■ Task to carry out
Below are records; count the lines that contain "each" and give only the total.

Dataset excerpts

*** Block opens ***

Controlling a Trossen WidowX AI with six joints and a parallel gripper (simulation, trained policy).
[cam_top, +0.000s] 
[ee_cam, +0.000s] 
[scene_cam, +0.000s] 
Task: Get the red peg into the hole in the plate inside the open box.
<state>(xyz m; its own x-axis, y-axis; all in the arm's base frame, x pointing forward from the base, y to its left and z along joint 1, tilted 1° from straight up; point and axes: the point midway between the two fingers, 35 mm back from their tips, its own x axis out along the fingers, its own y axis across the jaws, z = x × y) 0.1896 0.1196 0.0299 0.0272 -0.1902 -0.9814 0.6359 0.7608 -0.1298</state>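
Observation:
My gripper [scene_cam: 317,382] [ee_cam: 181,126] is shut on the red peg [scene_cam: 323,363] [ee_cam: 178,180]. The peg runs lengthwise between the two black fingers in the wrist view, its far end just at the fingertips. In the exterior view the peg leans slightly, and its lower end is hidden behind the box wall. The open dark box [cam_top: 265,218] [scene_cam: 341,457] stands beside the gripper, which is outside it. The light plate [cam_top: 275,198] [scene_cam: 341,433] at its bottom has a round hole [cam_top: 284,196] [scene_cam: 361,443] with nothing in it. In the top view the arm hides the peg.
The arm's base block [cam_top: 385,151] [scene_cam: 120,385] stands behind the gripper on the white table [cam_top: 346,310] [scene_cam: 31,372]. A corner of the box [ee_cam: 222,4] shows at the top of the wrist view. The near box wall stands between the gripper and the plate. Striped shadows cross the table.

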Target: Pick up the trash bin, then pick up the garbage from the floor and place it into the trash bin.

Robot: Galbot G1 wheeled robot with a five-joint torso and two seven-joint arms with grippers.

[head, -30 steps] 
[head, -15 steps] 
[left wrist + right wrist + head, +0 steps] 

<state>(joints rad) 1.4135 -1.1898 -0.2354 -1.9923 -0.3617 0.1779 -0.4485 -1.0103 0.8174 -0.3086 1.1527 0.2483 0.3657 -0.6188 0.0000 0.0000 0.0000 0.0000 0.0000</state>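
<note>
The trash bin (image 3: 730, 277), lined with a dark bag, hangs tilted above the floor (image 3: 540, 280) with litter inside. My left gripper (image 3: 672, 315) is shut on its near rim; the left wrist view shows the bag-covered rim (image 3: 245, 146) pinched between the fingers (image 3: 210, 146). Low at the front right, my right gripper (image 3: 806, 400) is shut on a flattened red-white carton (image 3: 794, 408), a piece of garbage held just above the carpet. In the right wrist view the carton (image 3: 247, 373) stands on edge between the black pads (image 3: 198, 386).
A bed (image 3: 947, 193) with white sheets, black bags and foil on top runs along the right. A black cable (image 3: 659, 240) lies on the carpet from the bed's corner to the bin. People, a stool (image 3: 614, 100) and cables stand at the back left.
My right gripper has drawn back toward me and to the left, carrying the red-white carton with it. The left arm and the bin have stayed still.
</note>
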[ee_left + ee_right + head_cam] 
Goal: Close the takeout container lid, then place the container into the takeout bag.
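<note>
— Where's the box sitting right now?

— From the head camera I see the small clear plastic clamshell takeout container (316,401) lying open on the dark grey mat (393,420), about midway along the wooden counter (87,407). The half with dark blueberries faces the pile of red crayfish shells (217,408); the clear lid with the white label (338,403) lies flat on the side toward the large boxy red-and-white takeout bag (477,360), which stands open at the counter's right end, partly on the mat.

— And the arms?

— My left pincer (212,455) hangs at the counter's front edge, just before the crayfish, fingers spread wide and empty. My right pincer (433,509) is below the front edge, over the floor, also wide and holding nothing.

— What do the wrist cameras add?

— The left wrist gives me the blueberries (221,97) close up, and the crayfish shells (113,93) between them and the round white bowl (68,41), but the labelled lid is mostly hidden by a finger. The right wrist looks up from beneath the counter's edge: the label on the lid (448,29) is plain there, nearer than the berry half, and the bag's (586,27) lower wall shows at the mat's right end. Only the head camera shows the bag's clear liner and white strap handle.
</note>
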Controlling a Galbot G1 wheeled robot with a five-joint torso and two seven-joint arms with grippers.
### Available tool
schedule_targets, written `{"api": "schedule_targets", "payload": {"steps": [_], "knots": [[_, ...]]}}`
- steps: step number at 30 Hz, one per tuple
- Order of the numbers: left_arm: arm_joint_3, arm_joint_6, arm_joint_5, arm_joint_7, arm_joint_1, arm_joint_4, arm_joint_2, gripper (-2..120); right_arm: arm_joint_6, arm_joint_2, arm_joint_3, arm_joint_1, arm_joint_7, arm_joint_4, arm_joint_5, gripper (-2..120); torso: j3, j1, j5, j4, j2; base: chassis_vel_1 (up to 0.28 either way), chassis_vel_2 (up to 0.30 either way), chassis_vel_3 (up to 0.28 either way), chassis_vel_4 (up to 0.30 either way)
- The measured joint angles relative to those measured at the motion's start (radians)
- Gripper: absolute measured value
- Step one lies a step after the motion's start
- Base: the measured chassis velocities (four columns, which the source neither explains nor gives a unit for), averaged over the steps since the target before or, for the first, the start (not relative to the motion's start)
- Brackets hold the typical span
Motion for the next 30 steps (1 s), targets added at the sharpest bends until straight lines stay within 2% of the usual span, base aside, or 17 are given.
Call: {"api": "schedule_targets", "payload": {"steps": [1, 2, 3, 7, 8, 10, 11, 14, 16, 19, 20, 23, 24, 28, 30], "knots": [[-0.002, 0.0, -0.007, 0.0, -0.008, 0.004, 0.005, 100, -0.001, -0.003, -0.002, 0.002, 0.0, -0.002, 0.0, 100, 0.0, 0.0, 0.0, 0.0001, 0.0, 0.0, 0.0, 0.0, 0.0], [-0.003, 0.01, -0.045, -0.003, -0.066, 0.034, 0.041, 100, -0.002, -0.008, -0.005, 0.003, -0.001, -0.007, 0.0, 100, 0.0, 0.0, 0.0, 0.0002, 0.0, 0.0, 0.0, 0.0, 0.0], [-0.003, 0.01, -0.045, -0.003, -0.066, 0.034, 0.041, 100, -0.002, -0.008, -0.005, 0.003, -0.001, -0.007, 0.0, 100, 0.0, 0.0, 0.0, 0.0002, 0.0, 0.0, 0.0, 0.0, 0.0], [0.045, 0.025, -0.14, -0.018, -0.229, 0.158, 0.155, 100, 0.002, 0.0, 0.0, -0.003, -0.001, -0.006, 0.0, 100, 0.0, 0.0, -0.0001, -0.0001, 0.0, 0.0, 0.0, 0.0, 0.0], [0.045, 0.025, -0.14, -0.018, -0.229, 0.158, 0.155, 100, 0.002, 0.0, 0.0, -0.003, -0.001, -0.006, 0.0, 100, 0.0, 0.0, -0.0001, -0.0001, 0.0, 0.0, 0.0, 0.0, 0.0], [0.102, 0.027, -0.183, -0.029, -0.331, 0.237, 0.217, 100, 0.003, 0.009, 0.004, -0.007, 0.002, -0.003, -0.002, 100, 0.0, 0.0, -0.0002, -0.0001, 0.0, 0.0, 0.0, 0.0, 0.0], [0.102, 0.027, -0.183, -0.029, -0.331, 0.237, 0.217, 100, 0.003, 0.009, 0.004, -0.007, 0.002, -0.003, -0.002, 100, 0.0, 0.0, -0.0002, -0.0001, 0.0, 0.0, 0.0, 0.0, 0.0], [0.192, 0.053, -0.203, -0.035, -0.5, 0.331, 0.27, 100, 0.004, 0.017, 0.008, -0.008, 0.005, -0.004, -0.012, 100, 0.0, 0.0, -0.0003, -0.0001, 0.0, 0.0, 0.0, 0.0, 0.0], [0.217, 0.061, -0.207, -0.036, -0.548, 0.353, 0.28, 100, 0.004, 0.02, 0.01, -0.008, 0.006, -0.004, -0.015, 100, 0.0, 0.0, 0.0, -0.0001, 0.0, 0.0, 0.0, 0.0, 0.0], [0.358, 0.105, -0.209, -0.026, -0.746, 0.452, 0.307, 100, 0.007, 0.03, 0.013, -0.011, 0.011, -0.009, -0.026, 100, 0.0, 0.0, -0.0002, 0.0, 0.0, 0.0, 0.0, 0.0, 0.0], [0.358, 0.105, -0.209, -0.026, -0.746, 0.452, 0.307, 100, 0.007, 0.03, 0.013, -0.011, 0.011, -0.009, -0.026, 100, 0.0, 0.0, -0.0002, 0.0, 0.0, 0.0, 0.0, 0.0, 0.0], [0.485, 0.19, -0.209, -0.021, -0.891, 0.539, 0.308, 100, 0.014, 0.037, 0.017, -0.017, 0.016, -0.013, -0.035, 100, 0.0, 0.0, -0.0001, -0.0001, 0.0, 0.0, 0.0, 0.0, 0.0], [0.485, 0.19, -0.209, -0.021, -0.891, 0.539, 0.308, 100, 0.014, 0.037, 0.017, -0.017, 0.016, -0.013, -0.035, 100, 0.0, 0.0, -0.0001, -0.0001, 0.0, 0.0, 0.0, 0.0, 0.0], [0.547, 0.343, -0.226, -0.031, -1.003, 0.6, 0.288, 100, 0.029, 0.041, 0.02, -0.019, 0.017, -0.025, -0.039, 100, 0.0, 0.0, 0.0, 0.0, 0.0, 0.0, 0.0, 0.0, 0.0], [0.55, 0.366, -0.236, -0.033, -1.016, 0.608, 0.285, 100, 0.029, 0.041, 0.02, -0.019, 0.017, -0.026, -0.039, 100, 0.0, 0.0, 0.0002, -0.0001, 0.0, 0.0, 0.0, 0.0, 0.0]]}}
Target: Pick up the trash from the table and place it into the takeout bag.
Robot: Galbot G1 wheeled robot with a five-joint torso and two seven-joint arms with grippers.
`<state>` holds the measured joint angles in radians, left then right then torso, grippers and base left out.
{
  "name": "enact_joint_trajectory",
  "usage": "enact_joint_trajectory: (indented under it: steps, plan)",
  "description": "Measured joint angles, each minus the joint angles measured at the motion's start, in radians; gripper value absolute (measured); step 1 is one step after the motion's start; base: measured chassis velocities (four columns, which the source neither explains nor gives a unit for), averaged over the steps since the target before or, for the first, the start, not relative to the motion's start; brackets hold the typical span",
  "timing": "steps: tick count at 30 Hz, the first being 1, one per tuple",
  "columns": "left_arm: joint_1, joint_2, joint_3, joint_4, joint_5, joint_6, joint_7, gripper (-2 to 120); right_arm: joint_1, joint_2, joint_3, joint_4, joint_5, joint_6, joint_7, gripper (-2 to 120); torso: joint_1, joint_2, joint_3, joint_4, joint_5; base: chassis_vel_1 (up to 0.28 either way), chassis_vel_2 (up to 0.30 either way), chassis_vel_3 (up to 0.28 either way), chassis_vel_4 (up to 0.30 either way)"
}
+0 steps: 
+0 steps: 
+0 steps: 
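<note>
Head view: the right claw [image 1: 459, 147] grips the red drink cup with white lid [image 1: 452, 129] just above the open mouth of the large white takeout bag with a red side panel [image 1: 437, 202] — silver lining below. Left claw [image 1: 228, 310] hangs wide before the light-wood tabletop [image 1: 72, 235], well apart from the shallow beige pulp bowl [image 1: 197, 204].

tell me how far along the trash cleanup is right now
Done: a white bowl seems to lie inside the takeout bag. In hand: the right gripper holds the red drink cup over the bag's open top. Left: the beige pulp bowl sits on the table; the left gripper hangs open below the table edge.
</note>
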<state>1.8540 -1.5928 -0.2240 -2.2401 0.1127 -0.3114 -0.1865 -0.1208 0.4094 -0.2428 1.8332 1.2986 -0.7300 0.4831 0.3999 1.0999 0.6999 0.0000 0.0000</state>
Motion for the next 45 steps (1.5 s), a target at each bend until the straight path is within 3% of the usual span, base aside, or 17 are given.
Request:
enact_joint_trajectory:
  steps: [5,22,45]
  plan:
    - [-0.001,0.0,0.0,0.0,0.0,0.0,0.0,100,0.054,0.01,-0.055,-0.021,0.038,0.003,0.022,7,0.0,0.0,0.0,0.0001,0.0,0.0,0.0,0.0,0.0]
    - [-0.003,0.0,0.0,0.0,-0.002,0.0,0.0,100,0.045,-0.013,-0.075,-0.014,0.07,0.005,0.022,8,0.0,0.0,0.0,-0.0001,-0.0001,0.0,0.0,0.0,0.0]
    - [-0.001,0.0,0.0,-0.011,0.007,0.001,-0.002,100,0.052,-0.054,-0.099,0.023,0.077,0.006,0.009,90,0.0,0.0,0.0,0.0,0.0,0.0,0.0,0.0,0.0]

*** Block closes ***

■ Response to this exercise
2